» **WHAT YOU NEED TO DO**: Below are records; count how many of their lines contain the string "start", and give only that number.

### SUPPLIED DATA

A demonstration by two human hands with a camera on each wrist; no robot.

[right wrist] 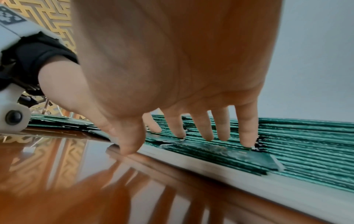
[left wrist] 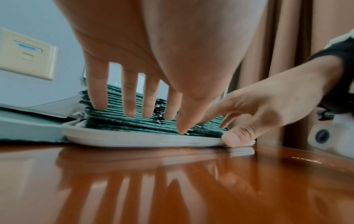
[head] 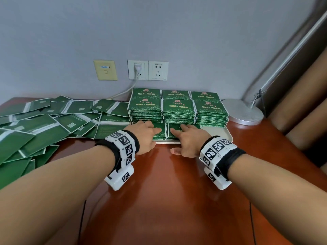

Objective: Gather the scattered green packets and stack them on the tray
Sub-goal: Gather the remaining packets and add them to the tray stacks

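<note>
Both forearms reach forward over the polished reddish-brown wooden surface (head: 177, 183). My left hand (head: 143, 137) lies flat, fingers straight and spread, on a low front stack of green foil packets (head: 160, 132) at the near edge of the shallow white rectangular plastic tray (head: 228, 137). My right hand (head: 189, 138) lies the same way on the neighbouring low front stack (head: 174, 129), fingers extended, gripping nothing; its thumb rests at the tray's near rim, as the left wrist view shows. Neither hand holds a packet.

Step in hand, as I judge it: pressing down and squaring the two newest front stacks so they sit level and inside the rim.

Tray contents: six tall stacks of green printed packets (head: 178, 106) in two rows of three at the back, faces up, edges fairly even. In front of them sit the two much lower stacks under my hands. The front right corner of the tray is bare.

Outstanding: a large loose heap of scattered green packets (head: 44, 121) lies on the surface left of the tray, mostly back-side up and overlapping, reaching up to the tray's left edge. The task is well advanced but far from done.

Next move, in my judgement: lift the left hand, take a batch from the heap, turn it face up, align it, and add it to a front stack. Slippery foil may slide, so stacks need steadying.
</note>
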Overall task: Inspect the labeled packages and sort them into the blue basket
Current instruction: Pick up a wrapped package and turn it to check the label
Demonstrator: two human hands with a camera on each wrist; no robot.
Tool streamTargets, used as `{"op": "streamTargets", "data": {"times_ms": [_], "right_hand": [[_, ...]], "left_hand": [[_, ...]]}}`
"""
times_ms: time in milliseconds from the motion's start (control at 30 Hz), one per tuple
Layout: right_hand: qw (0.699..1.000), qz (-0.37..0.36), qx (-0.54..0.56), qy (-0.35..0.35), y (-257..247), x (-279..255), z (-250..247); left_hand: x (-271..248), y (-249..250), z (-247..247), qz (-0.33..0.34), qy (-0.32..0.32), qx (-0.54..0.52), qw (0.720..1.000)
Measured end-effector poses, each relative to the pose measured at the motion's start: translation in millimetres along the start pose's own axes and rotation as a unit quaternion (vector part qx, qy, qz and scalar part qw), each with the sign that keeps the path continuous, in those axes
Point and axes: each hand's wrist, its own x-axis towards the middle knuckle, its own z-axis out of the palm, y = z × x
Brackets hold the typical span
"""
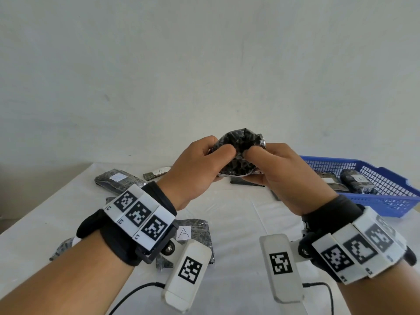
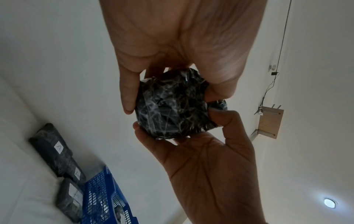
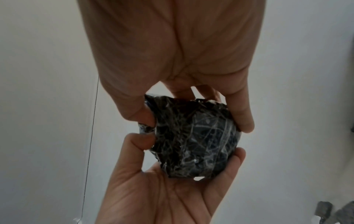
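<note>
Packages lie scattered on the white tabletop (image 1: 238,214) in the head view: one with a white label (image 1: 118,179) far left, a flat one marked B (image 1: 159,172) behind it, and one marked A (image 1: 193,235) partly hidden under the left wrist rig. Above them, clear of the cloth, the left hand (image 1: 193,169) and right hand (image 1: 284,176) both pinch a crumpled black package (image 1: 241,153), thumbs pressed into its near face, fingers curled behind. To the right sits the blue basket (image 1: 386,201), holding a wrapped package with a label (image 1: 356,181) and a flatter dark one (image 1: 327,180) beside it.

Left wrist view: the left hand (image 2: 182,45) grips the black package (image 2: 172,106) from above, the right hand (image 2: 210,166) cups it from below. Three labelled packages (image 2: 55,151) lie in a row just beside the basket's corner (image 2: 99,197).

Right wrist view: the right hand (image 3: 172,53) and left hand (image 3: 162,194) clamp the package (image 3: 193,136) between them; grey packages (image 3: 325,210) show blurred at the lower right.
</note>
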Motion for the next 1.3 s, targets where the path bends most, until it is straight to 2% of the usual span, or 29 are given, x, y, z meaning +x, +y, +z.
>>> {"op": "streamTargets", "data": {"times_ms": [100,233,333,400,500,567,633,733,800,867,933,1000,1100,1167,1300], "right_hand": [[1.000,0.008,0.008,0.003,1,1,-2],[0.999,0.015,-0.037,0.024,5,5,-6],[0.998,0.067,0.006,0.012,8,7,-17],[0.993,0.100,0.060,-0.001,8,4,-23],[0.992,0.102,0.069,0.020,13,7,-26],[0.995,0.058,0.020,0.075,17,10,-26],[0.995,0.021,0.017,0.092,21,13,-26],[0.996,-0.012,0.045,0.074,22,10,-24],[0.993,-0.083,-0.021,0.083,24,6,-21],[0.982,-0.148,-0.088,0.075,29,1,-19],[0.981,-0.159,-0.103,0.049,35,-3,-19],[0.988,-0.133,-0.069,0.019,39,-6,-22],[0.997,-0.067,-0.015,0.025,40,-5,-27],[0.997,-0.036,-0.031,0.056,43,-4,-29],[0.998,0.013,0.009,0.062,53,-6,-41]], "left_hand": [[-1,3,0,0.007,0.004,0.017,1.000],[-2,6,3,-0.012,0.010,0.034,0.999],[-1,10,-3,-0.061,-0.020,0.035,0.997],[-3,14,-9,-0.070,-0.034,0.034,0.996],[-4,16,-13,-0.013,0.018,0.099,0.995],[-5,15,-14,0.046,0.053,0.193,0.979],[-5,13,-13,0.097,0.067,0.264,0.957],[-2,7,-11,0.124,0.088,0.296,0.943],[3,-2,-11,0.157,0.104,0.290,0.938],[9,-11,-13,0.218,0.118,0.292,0.924],[14,-23,-16,0.270,0.114,0.306,0.906],[17,-30,-19,0.288,0.109,0.310,0.899],[19,-34,-21,0.278,0.095,0.293,0.910],[24,-36,-19,0.258,0.068,0.297,0.917],[38,-32,-8,0.140,-0.007,0.322,0.936]]}}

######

» **ANSWER BOX**: 2